Post-Script: What is horribly frustrating about the book is the writing and translation. Albert Tezla is the translator and having read a great number of translated books from several different countries, this is pathetic. You would almost think he didn’t speak English because the sentences come across as broken and unedited. I believe he is translating word for word, rather than trying to put it together in some organized fashion. It is also possible that Alaine was never edited since Albert was not either. I think this is embarrassing to both the writer and the country itself. While I am not a prolific writer myself and certainly need to be edited, I am self-published and have no professional acclaim to add to my repertoire. I was disappointed to say the least. However, this story, edited or not, annoying with the redundancy or not, needed to be told. What I have noticed when I find anything about women in history, this is so often the case. It is sad because I can’t recall any time when I have seen the same about men.

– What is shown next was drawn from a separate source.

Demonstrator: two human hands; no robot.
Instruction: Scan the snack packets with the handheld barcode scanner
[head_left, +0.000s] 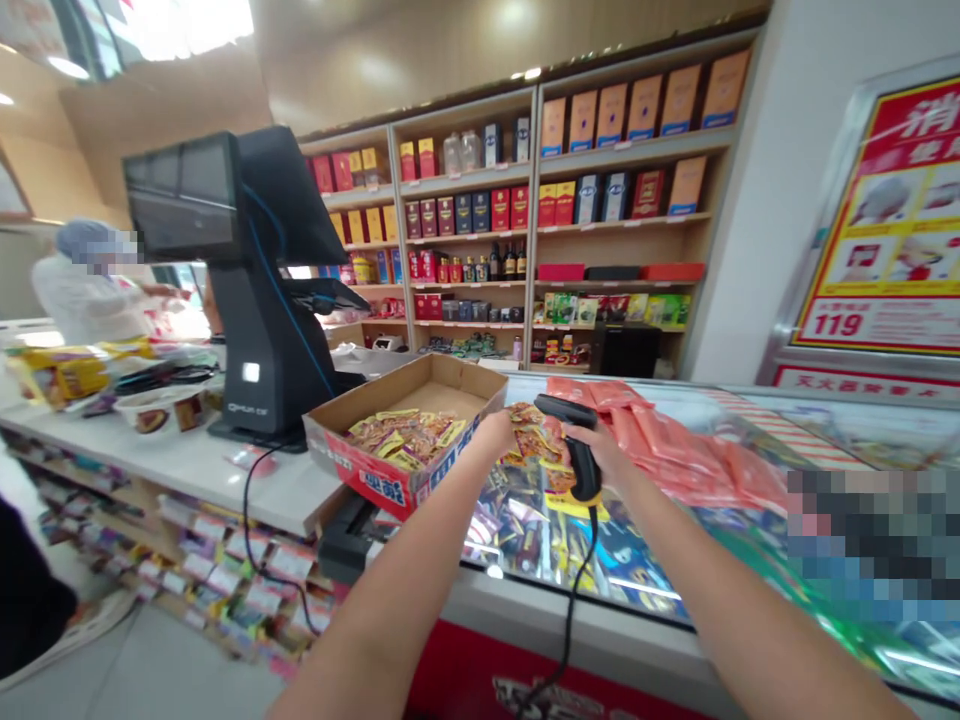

Back in the mid-80’s, I lived and worked in LA and was trying to get into modeling. I was not naïve to the “casting couch” as I had read the non-fiction “Hollywood Babylon” (published in 1959) as a teenager and knew this was a dirty world. My last time to try and make a go of it was with an agency looking for older models (I was 26-ish by then). They were off of Laurel Canyon and Ventura Blvd. It was in a building across from the famous newsstand which may or may not exist anymore (do people still buy trade magazines and newspapers?). The guy who ran this agency worked with his wife, a beautiful Swedish/Norwegian looking blonde lady who was very pregnant with their first child. He took me and another younger woman to Malibu and we spent the day doing photos for our portfolios. We were in bathing suits and had to endure two Mexican men ogling us from over the side of a cliff we were under. We also had to endure this man/photographer telling us about his days with Playgirl magazine (when he was a model) and the size of his male part and how great he was.